Et la jeune fille, à ce nom, avait violemment sursauté.

— Quoi ! es-tu plus mal ? demanda anxieusement Maurice.

— Non ! non ! Mais tu as dit Cardel…

— Oui. Eh bien ?

— C’est lui qui est venu me dire que je te trouverais chez Lady Sylvia.

— L’infâme.

— Mais il a dit vrai.

— Oui, après m’avoir fait prisonnier.

— Pourquoi ne t’es-tu pas défendu ?

— À mon insu Lady Sylvia m’avait pris mon épée.

— Après avoir pris ton cœur ?

— Malheureuse, gémit Maurice, tu croiras donc toujours. Ah ! Si tu m’avais vu enfermé dans cette chambre sans issue, les mains liées derrière mon dos, une porte cadenassée devant moi et de l’autre côté de cette porte deux factionnaires armés jusqu’aux dents…

— Il fallait les tuer !

— Les tuer ? Avec quoi ? J’étais impuissant. Et tu dis que Cardel…

— Oh ! s’écria tout à coup Mirabelle avec un geste de fureur, est-ce qu’il m’aurait trompée lui aussi ?

— Qu’a-t-il dit ?

— Qu’il avait abandonné le parti de Lady Sylvia pour se joindre à nous.

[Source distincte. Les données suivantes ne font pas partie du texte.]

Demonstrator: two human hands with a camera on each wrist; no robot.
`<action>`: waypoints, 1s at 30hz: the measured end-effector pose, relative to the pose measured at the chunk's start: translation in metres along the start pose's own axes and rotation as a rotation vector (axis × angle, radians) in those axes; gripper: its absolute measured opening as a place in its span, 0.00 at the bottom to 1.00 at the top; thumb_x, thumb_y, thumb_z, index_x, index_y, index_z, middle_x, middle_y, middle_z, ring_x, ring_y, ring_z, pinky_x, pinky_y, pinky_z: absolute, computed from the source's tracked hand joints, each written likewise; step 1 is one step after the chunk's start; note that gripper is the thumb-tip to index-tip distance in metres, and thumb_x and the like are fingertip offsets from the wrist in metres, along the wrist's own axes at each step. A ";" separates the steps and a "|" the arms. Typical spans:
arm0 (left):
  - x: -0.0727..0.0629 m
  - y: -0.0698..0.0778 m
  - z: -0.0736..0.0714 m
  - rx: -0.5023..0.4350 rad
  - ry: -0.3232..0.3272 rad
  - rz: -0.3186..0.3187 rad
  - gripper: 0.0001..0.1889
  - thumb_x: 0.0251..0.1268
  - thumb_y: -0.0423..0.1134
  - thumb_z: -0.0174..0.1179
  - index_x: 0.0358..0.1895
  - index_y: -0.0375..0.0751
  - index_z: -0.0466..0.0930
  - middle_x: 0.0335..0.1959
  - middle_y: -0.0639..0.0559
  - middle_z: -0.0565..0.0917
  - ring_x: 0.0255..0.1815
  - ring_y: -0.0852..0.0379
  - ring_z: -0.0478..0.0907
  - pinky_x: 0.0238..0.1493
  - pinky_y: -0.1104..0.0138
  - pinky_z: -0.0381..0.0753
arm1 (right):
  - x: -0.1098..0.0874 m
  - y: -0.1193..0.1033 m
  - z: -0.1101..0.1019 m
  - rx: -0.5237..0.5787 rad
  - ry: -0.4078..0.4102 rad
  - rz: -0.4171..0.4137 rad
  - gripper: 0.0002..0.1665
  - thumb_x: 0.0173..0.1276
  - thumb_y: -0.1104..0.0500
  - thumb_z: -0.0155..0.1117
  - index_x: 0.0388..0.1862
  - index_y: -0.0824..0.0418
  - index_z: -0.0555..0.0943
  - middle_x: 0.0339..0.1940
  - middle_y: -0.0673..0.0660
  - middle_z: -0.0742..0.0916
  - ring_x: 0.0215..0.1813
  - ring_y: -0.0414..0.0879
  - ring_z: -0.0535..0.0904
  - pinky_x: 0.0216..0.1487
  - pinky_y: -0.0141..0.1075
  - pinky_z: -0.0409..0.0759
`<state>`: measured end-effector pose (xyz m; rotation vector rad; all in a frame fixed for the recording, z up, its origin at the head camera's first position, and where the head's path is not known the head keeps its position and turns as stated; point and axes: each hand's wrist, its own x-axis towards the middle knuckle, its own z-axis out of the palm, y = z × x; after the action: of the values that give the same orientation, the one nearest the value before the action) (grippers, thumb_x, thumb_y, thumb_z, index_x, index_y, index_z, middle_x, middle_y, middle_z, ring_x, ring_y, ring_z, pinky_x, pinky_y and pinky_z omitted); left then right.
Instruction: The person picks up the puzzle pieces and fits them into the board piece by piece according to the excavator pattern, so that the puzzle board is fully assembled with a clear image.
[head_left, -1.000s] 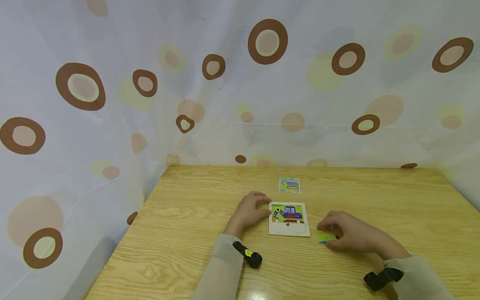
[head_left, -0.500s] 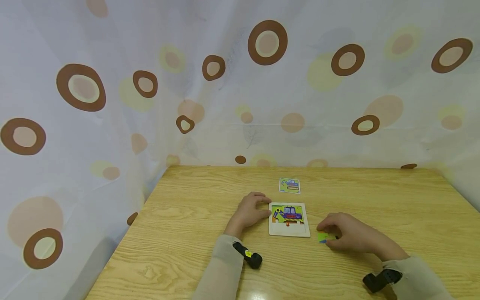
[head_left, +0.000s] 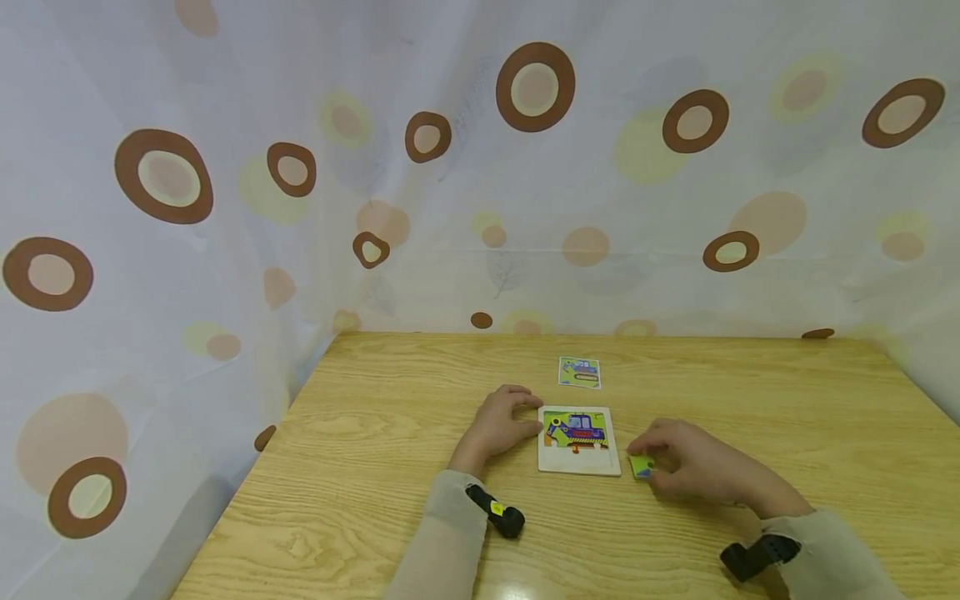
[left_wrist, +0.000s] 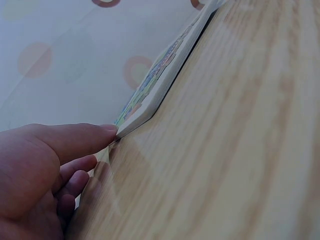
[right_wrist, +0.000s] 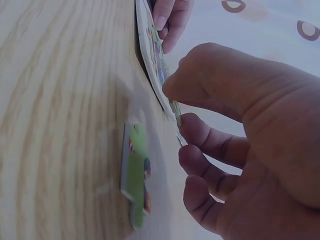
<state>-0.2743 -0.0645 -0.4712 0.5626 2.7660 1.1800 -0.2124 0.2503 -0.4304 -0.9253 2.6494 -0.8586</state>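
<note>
My left hand (head_left: 497, 422) is at the left side of a white puzzle tray (head_left: 577, 463), its thumb and a finger touching that edge. Straight in the left wrist view, the thumb (left_wrist: 82, 140) meets the tray's side. Joined pieces showing a blue-purple excavator (head_left: 579, 427) fill the tray's upper part; its lower strip is bare white. Just right of the tray, my right hand (head_left: 693, 462) pinches a green puzzle piece (head_left: 641, 465) with a blue corner. The right wrist view shows another green puzzle piece (right_wrist: 134, 175) lying on the table, hidden in the head view.
A small picture card (head_left: 579, 372) of the same excavator lies behind the tray. The wooden table (head_left: 390, 400) runs back to a white curtain (head_left: 450, 200) with brown rings. A black wrist camera (head_left: 498, 512) is strapped at the left sleeve.
My right hand has shifted slightly left toward the tray with the green puzzle piece, more of which now shows. The left hand and tray stay in place.
</note>
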 end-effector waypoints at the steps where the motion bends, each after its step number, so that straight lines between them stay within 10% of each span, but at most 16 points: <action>1: 0.000 0.000 0.000 0.001 0.000 -0.001 0.18 0.65 0.42 0.67 0.57 0.48 0.83 0.65 0.51 0.72 0.69 0.45 0.65 0.69 0.51 0.62 | 0.001 -0.001 -0.001 -0.005 0.005 -0.008 0.20 0.62 0.60 0.70 0.54 0.57 0.84 0.44 0.45 0.81 0.46 0.42 0.76 0.48 0.41 0.78; 30: 0.002 -0.002 0.001 0.005 -0.002 0.010 0.17 0.65 0.42 0.67 0.57 0.48 0.83 0.65 0.51 0.72 0.69 0.46 0.65 0.69 0.52 0.63 | 0.029 -0.028 0.000 0.126 0.043 -0.051 0.20 0.65 0.60 0.68 0.57 0.59 0.83 0.46 0.50 0.82 0.44 0.51 0.73 0.43 0.42 0.74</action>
<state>-0.2766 -0.0646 -0.4730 0.5780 2.7686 1.1742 -0.2205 0.2143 -0.4141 -0.9574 2.5822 -1.0555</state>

— Ah ! ricana narquoisement D’Aubières, et tu l’as cru ?

— D’abord.

— Et tu ne me crois pas, moi ?

Mirabelle le regarda longuement et elle le vit si triste, si désespéré, si sincère, qu’elle commença de voir au travers de toute cette intrigue dont elle avait été la victime.

— Maurice, s’écria-t-elle avec ardeur, je t’aime et tu le sais, et je ne suis pas jalouse. Mais j’ai compté sur ton amour comme tu pouvais dépendre du mien. Alors j’ai été bien malheureuse. Ah ! ce que j’ai souffert… tu ne le sauras jamais…

— Pauvre Mirabelle ! fit tendrement le jeune homme en la caressant avec affection.

— Alors, je me suis réfugiée à l’église, et là j’ai prié. Et veux-tu savoir ce que j’ai dit à Dieu ? Que si tu m’avais abandonnée, je me consacrerais désormais tout à son service.

— Mais je ne t’ai pas abandonnée !

— Écoute, Maurice. Je t’aime, oui ; mais si tu désertais notre cause, je ne t’aimerais plus… jamais !

— Tu sais bien que j’aime trop mon pays…

— C’est bien, je te crois. Je te crois, parce que j’entends au fond de mon cœur une voix que me le commande.

— Ah ! Mirabelle, quelle joie tu me donnes enfin !

Maurice pressa les mains de la jeune fille contre ses lèvres.

Elle sourit pour la première fois. Ses regards alors se fixèrent comme avec surprise, sur le père Ledoux et sa femme qui étaient demeurés spectateurs silencieux de cette scène. On eût dit que la jeune fille ne faisait que de s’apercevoir de leur présence. Elle alla à eux.

— Madame… monsieur… balbutia-t-elle… Ah ! je vous connais, je crois…

L’ouvrier et sa femme s’inclinèrent, émus.

— Lambruche m’a souvent parlé de vous… Maurice aussi. Ils m’ont dit combien vous êtes de braves gens… combien vous aimez votre ville et votre pays.

— Oh ! mademoiselle, répliqua la mère Ledoux la voix tremblante d’émotion, on est bien peu de chose, Sévère et moi, mais pour son pays on est tout là. N’est-ce pas, Sévère ?

— Oh ! pour ça, oui, Mademoiselle, répondit l’ouvrier. Là-dessus ma femme sait ce qu’elle dit. Pour ma part, demain, je tiendrai le flingot sans broncher !

— Et s’il y a des fusils de r’lais assura la mère Ledoux d’une voix ferme, je serai là aussi.

— Mais vos enfants, madame ? fit Mirabelle, émerveillée.

— Oh ! les pétards je les confierai à ma voisine, elle n’a que deux poupons et elle a du cœur.